In rotazione radiofonica dal 31 luglio, “Marcinelle” è il nuovo singolo di Nanco pubblicato a ridosso dell’anniversario del disastro di Marcinelle, avvenuto la mattina dell’8 agosto 1956 nella miniera di carbone belga Bois du Cazier.
«Penso sempre al mio bisnonno, al suo fiatone nel salire le scale, ai suoi occhi neri come il carbone che era andato a scavare in Belgio, tanti anni fa, quando gli immigrati eravamo noi. Questa canzone vuole ricordare la storia sua e degli altri minatori, compresi quelli che morirono nel disastro di “Marcinelle”».
È una storia senza lieto fine quella raccontata dal cantautore teramano: “Morivano sottoterra dove potevano anche lasciarli perché quando si è morti si va sottoterra in ogni modo. Per lo meno, quello era il loro posto: dove li aveva messi il destino e il governo che sono la stessa cosa”. “Marcinelle” non è un brano da ascoltare sotto la doccia: è una canzone impegnata che pretende un ascolto attento ed empatico. La scrittura di Nanco procede per immagini e si caratterizza per una schiettezza capace di scuotere le coscienze. E in questo richiama tantissimo il Guccini de “L’avvelenata”.
«Per ogni minatore un sacco di carbone;
il canarino è morto, non respira più».
Sorprendente in Nanco è la capacità di racconto. Potremmo definirlo, senza troppi indugi, un vero e proprio “cantastorie”: uno di quelli che ascolteresti per tutto il giorno senza mai stancarti. Il cantautore abruzzese è riuscito, infatti, a narrare il disastro di Marcinelle con estrema delicatezza, entrando in punta di piedi in una storia che in qualche modo è anche la sua. La pillola non è stata, dunque, addolcita; semplicemente non è stato posto l’obbligo di ingerirla. È la gentilezza d’animo di Nanco ad arrivare dritta al cuore insieme al ricordo di chi in quella miniera ha perso la vita.

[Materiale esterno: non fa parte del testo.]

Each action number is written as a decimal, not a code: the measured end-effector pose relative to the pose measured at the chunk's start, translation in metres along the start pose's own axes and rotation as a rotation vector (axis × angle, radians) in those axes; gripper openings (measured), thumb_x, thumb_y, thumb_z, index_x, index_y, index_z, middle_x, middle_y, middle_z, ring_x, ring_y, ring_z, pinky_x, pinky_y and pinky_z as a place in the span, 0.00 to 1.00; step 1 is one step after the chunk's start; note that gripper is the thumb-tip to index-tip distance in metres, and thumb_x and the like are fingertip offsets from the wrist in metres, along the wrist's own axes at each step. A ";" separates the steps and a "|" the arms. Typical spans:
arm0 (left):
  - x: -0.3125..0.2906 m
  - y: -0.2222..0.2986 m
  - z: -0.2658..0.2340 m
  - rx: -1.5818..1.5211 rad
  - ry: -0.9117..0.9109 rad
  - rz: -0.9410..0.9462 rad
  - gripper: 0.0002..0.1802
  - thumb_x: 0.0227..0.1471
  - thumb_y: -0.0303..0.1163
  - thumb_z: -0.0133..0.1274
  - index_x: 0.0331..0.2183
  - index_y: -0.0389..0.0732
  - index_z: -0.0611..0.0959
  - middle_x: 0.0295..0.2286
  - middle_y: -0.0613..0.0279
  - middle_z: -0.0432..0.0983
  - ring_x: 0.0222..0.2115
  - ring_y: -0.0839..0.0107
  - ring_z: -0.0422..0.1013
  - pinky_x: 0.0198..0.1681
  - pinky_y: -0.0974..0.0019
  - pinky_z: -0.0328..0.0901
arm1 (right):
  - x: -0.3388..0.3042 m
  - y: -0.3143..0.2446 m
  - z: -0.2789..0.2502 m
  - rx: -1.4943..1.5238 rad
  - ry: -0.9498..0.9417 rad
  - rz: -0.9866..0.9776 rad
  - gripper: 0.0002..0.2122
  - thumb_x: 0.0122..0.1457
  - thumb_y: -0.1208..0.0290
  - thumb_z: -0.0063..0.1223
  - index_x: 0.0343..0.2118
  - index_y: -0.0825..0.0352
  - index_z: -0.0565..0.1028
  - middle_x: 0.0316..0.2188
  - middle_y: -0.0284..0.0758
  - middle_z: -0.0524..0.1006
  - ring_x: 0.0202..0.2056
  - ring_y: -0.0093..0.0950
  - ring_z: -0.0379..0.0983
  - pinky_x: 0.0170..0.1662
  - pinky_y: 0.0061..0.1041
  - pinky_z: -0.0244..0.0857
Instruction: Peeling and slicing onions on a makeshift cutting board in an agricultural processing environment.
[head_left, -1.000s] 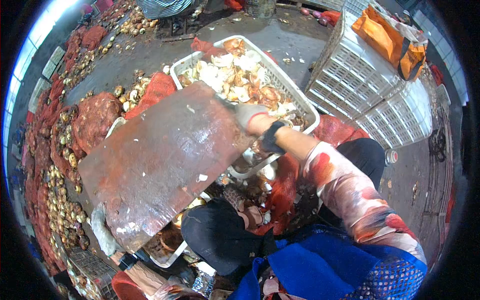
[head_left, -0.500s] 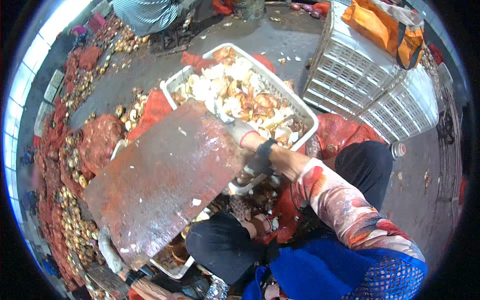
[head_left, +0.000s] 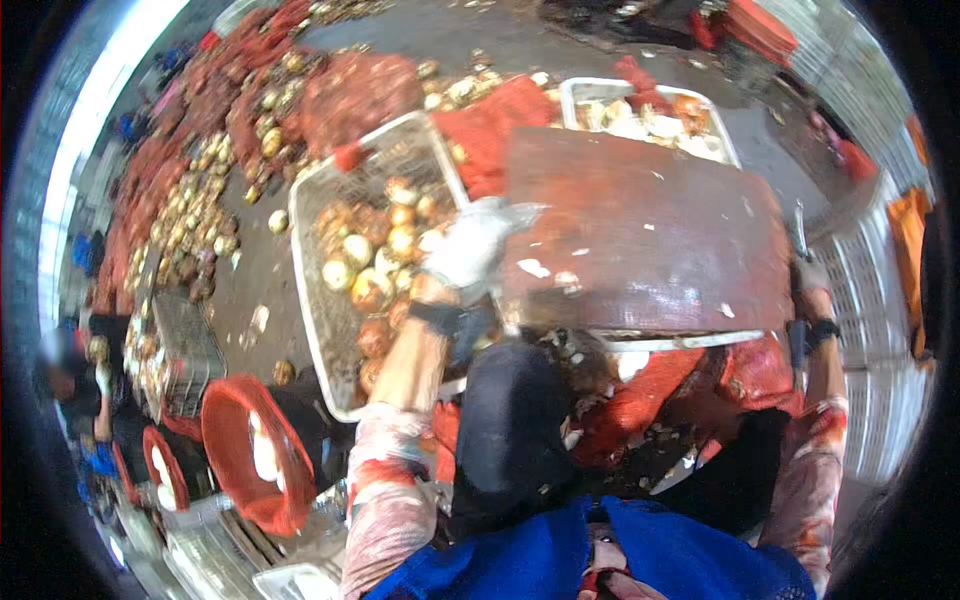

«Mentre mi trovo qui e ho tutti gli occhiali neri
che il carbone non lo respiri,
poi salta tutto e muori»
La realizzazione del singolo annovera artisti di origine abruzzese. L’arrangiamento è stato, infatti, curato dal teramano Enrico Melozzi, fondatore e direttore dell’”Orchestra Notturna Clandestina”, mentre la cover grafica è opera di Massimo Carulli, originario di Scerni (CH).